Cinema Roundup 26th September

0The movie of the week, and indeed one of the year’s very best, is Paolo Virzi’s Human Capital. The movie looks at how two families on different ends of the economic scale become intertwined due to their involvement in a road accident. The story is broken into four chapters, three of which present the events from the perspectives of individual characters, and the technique is used so well it’s impossible to imagine this story being told in any other fashion. With a terrific ensemble cast, Human Capital is a gripping drama, and one of the key works of the recession era.

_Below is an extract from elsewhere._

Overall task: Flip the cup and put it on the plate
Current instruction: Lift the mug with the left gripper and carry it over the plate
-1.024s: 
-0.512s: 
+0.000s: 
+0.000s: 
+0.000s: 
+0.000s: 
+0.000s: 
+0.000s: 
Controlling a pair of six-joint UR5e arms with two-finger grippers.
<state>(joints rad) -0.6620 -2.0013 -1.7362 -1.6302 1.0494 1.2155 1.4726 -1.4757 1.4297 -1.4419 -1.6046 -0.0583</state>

David Cronenberg is a filmmaker I’ve cooled on over the past couple of decades. The further he’s distanced himself from the horror genre, the worse his films have become, but he makes an impressive return to form this week with Maps to the Stars, his best movie in a quarter of a century. A tale of Hollywood incest, both literal and figurative, the movie is packed with loathsome characters that you can’t take your eyes off. Young Evan Bird steals the show as a narcissistic child star who seems based on Justin Bieber.

Ida is a stunningly photographed black and white Polish movie about a Catholic nun who learns the family she never knew were actually Jewish. Teaming up with a gruff aunt, the two set out to find her family’s burial site, uncovering Poland’s dark past along the way. As you can imagine, it’s a laugh free experience, but a worthwhile one.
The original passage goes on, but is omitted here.